Large amount of Grok patterns

Hi All,

I am trying to figure out best way to do event classification.
In my case, below is sample event:

Jul 21 01:19:57.58 date=2016-07-20 time=20:12:25 timezone="UTC" device_name="X2123" device_id=C032302-2323 log_id=98393783 log_type="Event" log_component="GUI" log_subtype="Admin" status="Successful" priority=Notice user_name="admin" src_ip= dmsg="Appliance Access Settings were changed by 'admin' from '' using 'GUI'"

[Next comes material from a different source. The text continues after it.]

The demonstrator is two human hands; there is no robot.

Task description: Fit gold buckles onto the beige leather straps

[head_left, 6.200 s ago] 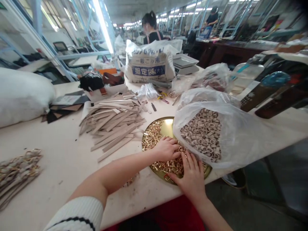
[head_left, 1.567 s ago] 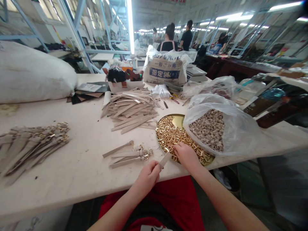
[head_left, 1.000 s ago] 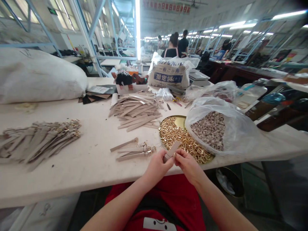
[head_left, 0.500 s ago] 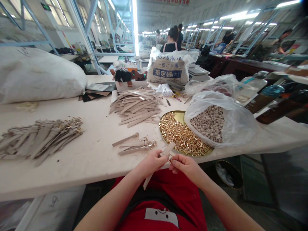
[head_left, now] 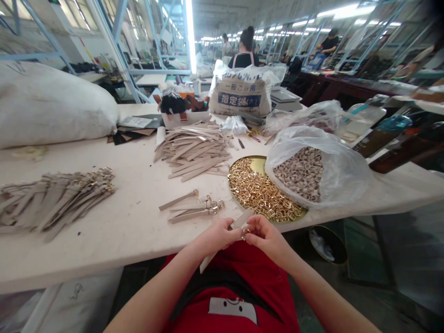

I would like to classify events based on content of dmsg. I have almost 1000 events each with unique content in dmsg. I have written 1000 grok pattern for each such unique message. Below is one of the example:

PID107 Appliance Access Settings were changed by %{QSSTRING} from %{QSSTRING} using %{QSSTRING}

Another example:

PID144 Service %{QSSTRING} was started by %{QSSTRING} from %{QSSTRING} using %{QSSTRING}

I have created configuration file like:

		if "unclassified" in [tags] and [dmsg] {
			grok { patterns_dir => ["/etc/logstash-indexer/patterns"]
				match => { "dmsg" => "%{PID107}" }
				add_field => { "eventid" => "PID107" }
				remove_tag => "unclassified"

		if "unclassified" in [tags] and [dmsg] {
			grok { patterns_dir => ["/etc/logstash-indexer/patterns"]
				match => { "dmsg" => "%{PID144}" }
				add_field => { "eventid" => "PID144" }
				remove_tag => "unclassified"

		if [eventid] {
			translate {
				field => "eventid"
				destination => "eventtype"
				dictionary_path => "/data/eventtype.csv"
				fallback => "unknown"

Above works perfectly fine. I have added remaining 1000 grok pattern match filters like:

			grok { patterns_dir => ["/etc/logstash-indexer/patterns"]
				match => { "dmsg" => "%{PID1000}" }
				add_field => { "eventid" => "PID1000" }
				remove_tag => "unclassified"

I am stuck here!

Logstash takes 5-6 minutes to load configuration and then it gives error:

/opt/logstash/bin/logstash -f /etc/logstash-indexer/conf.d/ -t
java.lang.OutOfMemoryError: Java heap space
Dumping heap to /opt/logstash/heapdump.hprof ...
Unable to create /opt/logstash/heapdump.hprof: File exists
Error: Your application used more memory than the safety cap of 1G.
Specify -J-Xmx####m to increase it (#### = cap size in MB).
Specify -w for full OutOfMemoryError stack trace

I can increase memory but is this the best way to classify 1000+ events? Any suggestions with better approach?

Thank you.


Just capture the first token ("PIDxxx") into the eventid field and you only need a single grok filter. In other words, change the beginning of each grok pattern to e.g. %{WORD:eventid}. But I don't get why you need to match the whole strings at all. Why not just grab the event id from the string and call it a day? You don't appear to be extract stuff from the message anyway so I don't see how it matterns if "PID107" is followed by "Appliance Access Settings ..." or something else. Logstash is a log processor not a validator.